Linkers part 15

COMDAT sections

In C++ there are several constructs which do not clearly live in a single place. Examples are inline functions defined in a header file, virtual tables, and typeinfo objects. There must be only a single instance of each of these constructs in the final linked program (actually we could probably get away with multiple copies of a virtual table, but the others must be unique since it is possible to take their address). Unfortunately, there is not necessarily a single object file in which they should be generated. These types of constructs are sometimes described as having vague linkage.

Linkers implement these features by using COMDAT sections (there may be other approaches, but this is the only I know of). COMDAT sections are a special type of section. Each COMDAT section has a special string. When the linker sees multiple COMDAT sections with the same special string, it will only keep one of them.

For example, when the C++ compiler sees an inline function f1 defined in a header file, but the compiler is unable to inline the function in all uses (perhaps because something takes the address of the function), the compiler will emit f1 in a COMDAT section associated with the string f1. After the linker sees a COMDAT section f1, it will discard all subsequent f1 COMDAT sections.

This obviously raises the possibility that there will be two entirely different inline functions named f1, defined in different header files. This would be an invalid C++ program, violating the One Definition Rule (often abbreviated ODR). Unfortunately, if no source file included both header files, the compiler would be unable to diagnose the error. And, unfortunately, the linker would simply discard the duplicate COMDAT sections, and would not notice the error either. This is an area where some improvements are needed (at least in the GNU tools; I don’t know whether any other tools diagnose this error correctly).

The Microsoft PE object file format provides COMDAT sections. These sections can be marked so that duplicate COMDAT sections which do not have identical contents cause an error. That is not as helpful as it seems, as different compiler options may cause valid duplicates to have different contents. The string associated with a COMDAT section is stored in the symbol table.

Before I learned about the Microsoft PE format, I introduced a different type of COMDAT sections into the GNU ELF linker, following a suggestion from Jason Merrill. Any section whose name starts with “.gnu.linkonce.” is a COMDAT section. The associated string is simply the section name itself. Thus the inline function f1 would be put into the section “.gnu.linkonce.f1”. This simple implementation works well enough, but it has a flaw in that some functions require data in multiple sections; e.g., the instructions may be in one section and associated static data may be in another section. Since different instances of the inline function may be compiled differently, the linker can not reliably and consistently discard duplicate data (I don’t know how the Microsoft linker handles this problem).

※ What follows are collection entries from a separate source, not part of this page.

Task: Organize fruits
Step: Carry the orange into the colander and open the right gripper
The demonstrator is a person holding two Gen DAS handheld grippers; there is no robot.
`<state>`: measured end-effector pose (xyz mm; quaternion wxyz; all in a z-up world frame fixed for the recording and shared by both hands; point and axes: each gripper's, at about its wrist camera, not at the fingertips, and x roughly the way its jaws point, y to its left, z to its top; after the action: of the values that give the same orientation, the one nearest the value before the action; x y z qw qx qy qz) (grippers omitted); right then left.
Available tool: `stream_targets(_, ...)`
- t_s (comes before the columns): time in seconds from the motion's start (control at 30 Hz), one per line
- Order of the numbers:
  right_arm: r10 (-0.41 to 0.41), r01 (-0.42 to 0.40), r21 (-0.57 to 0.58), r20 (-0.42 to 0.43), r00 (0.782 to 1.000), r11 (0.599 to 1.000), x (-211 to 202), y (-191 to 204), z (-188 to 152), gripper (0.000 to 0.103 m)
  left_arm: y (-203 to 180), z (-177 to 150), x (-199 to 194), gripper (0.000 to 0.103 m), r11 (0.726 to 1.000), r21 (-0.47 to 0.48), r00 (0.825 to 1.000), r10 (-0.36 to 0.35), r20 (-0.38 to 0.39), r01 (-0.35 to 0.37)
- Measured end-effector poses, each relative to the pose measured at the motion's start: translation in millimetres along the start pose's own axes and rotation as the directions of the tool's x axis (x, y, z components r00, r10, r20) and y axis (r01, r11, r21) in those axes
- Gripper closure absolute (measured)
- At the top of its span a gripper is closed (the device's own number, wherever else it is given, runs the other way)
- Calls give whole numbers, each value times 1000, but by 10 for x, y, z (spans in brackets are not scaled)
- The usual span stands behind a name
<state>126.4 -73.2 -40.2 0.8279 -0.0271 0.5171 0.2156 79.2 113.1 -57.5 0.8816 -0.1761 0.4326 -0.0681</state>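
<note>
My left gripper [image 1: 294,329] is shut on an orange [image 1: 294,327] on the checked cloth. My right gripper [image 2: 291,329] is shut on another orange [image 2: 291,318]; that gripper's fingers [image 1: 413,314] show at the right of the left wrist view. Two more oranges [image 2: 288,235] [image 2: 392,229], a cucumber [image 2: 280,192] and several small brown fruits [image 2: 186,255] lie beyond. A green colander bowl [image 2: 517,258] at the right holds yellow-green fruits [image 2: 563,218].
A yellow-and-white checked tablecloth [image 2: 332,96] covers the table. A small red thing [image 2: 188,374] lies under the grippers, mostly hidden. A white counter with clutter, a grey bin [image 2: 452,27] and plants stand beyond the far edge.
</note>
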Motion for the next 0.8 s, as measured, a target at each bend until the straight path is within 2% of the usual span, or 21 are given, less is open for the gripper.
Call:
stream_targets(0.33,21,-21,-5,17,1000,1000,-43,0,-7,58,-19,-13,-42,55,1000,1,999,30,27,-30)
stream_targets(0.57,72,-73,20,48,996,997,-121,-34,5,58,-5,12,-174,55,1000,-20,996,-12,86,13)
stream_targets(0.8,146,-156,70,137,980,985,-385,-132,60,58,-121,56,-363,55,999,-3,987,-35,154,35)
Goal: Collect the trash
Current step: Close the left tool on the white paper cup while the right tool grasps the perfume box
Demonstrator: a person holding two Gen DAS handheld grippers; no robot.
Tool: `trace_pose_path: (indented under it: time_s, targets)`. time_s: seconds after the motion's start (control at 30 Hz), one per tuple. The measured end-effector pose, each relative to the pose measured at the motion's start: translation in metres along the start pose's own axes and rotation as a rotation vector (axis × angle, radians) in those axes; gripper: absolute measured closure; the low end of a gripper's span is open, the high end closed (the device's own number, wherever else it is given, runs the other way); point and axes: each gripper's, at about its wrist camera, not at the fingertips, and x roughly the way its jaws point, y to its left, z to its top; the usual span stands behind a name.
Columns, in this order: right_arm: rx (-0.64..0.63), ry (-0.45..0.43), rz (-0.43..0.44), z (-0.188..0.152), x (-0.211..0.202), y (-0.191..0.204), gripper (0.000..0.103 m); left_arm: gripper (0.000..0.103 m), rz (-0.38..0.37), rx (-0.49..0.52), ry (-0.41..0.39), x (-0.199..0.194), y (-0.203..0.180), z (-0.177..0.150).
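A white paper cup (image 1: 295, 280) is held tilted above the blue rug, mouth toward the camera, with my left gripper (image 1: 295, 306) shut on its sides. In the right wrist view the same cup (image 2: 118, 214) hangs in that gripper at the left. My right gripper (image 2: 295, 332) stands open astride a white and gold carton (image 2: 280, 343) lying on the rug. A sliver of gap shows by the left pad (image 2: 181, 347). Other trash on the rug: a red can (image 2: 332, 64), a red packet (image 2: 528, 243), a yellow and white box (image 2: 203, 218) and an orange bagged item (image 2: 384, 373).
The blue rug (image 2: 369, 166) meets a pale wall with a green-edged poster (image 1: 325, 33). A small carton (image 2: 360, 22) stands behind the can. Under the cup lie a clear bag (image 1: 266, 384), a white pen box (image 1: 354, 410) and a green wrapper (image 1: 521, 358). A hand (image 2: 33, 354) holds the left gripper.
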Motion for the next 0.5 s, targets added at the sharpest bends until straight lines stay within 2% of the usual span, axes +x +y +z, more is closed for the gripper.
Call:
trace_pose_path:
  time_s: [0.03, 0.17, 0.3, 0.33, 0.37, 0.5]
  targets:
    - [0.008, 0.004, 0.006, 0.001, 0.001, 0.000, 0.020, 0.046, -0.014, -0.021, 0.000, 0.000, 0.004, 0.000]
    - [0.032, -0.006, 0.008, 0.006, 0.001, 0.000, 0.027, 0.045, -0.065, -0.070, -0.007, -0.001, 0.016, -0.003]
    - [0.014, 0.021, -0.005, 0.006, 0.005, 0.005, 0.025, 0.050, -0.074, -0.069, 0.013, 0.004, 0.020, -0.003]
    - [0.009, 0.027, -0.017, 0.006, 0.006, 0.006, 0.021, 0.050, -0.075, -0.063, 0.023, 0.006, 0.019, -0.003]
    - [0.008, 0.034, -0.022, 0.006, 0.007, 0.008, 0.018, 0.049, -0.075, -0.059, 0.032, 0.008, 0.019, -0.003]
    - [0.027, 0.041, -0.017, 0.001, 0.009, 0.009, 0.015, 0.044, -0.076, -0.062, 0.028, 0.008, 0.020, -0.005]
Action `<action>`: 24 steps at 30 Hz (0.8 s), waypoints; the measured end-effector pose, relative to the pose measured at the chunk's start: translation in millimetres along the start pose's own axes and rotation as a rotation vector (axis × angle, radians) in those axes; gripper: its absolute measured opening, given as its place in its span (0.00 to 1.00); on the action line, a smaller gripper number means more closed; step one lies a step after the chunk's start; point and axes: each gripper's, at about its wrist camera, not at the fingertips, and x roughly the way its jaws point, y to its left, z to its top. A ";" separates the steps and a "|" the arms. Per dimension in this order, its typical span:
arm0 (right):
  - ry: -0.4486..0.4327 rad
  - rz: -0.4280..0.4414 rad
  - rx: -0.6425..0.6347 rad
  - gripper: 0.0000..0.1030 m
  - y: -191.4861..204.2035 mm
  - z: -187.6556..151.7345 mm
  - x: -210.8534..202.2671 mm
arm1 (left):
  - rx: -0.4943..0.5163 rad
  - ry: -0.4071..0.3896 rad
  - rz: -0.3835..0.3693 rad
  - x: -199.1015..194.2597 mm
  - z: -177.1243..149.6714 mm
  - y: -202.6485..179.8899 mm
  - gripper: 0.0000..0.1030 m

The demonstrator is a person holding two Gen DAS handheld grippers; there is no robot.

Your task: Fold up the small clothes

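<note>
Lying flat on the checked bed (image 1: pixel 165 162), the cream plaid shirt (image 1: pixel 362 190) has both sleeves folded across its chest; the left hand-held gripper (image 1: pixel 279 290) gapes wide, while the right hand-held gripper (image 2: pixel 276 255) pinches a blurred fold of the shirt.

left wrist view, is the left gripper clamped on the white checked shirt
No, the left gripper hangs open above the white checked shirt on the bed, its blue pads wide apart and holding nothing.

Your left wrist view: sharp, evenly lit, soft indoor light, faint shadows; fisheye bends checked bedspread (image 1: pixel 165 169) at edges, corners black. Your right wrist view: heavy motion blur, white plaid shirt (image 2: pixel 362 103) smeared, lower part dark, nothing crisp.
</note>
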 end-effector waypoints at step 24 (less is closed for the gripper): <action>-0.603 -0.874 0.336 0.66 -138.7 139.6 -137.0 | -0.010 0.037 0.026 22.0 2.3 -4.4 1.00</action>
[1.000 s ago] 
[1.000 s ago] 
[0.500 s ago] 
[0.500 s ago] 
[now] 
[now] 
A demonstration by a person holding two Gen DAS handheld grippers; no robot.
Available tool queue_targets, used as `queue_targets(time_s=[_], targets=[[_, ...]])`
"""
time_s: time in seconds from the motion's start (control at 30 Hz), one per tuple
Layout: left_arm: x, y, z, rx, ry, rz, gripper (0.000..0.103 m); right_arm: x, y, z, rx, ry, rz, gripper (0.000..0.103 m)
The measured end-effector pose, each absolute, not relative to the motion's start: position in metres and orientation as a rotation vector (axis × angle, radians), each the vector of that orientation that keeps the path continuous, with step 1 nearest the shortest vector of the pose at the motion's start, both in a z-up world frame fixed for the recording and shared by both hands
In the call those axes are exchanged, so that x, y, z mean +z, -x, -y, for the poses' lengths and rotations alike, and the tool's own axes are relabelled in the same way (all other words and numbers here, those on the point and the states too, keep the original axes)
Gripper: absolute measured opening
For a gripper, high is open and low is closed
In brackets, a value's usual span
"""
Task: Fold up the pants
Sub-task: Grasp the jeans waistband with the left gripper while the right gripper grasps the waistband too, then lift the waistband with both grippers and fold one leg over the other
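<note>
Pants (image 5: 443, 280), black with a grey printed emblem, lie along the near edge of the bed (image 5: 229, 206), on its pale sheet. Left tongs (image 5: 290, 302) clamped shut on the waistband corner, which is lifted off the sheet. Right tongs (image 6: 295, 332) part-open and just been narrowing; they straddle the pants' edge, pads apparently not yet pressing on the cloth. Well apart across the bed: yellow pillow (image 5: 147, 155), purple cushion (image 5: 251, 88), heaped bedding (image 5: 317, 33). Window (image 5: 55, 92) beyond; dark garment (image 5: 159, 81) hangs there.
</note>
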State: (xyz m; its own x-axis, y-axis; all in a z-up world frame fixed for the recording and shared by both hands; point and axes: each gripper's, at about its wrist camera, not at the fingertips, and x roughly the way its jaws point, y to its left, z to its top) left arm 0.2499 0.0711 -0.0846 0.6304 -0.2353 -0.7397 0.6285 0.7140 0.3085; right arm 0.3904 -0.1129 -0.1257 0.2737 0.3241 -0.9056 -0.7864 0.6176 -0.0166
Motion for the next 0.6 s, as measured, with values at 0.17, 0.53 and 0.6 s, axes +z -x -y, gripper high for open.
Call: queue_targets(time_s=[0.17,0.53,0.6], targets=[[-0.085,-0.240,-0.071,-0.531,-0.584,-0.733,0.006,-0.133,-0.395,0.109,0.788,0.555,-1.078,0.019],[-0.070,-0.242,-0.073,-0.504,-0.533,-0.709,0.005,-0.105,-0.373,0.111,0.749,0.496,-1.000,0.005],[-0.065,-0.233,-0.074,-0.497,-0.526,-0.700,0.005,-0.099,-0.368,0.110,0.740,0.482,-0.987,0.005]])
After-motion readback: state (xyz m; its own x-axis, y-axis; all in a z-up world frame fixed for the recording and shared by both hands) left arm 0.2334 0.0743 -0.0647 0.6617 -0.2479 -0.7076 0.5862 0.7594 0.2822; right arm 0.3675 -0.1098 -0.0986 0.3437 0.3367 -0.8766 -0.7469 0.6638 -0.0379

Recent versions of ELF introduce section groups. These implement an officially sanctioned version of COMDAT in ELF, and avoid the problem of “.gnu.linkonce” sections. I described these briefly in an earlier blog entry. A special section of type SHT_GROUP contains a list of section indices in the group. The group is retained or discarded as a whole. The string associated with the group is found in the symbol table. Putting the string in the symbol table makes it awkward to retrieve, but since the string is generally the name of a symbol it means that the string only needs to be stored once in the object file; this is a minor optimization for C++ in which symbol names may be very long.

More tomorrow.


  1. tromey said,

    September 20, 2007 @ 12:36 pm

    FWIW, for the compile server I’m looking into a repository-like approach for things that would ordinarily have vague linkage. Or, perhaps I’ll generate them once and then link each into the object files requested by the compilation job. The latter approach may be somewhat slower but has the benefit of creating objects with the expected contents.

    Luckily all this is a ways off, so I don’t have to make any hard decisions soon.

  2. Joe Buck said,

    October 8, 2007 @ 8:04 pm

    There’s another related feature of most C++ implementations, invented by Stroustrup (or one of his colleagues), used also by g++. Rather than emitting the virtual function table definition in every object file and using COMDAT, it is emitted in the .o file that contains the definition of the first non-inline virtual function. By the one-definition rule there must be only one such file; doing it this way saves considerable space in .o files. COMDAT is used if all of the functions are defined inline or in the class definition. The typeinfo object for the class is handled in the same way, as are “out-of-line” definitions for virtual functions that are inline.

    This optimization sometimes leads to confusing messages from the linker if there is a missing definition for this first virtual function. I recall that Sun’s linker would generate a message saying something like

    virtual function table for class Foo is undefined
    [ hint: see if the first non-inline virtual function of Foo is defined ]

    while the GNU linker only gave the first message (or would complain about a missing typeinfo object).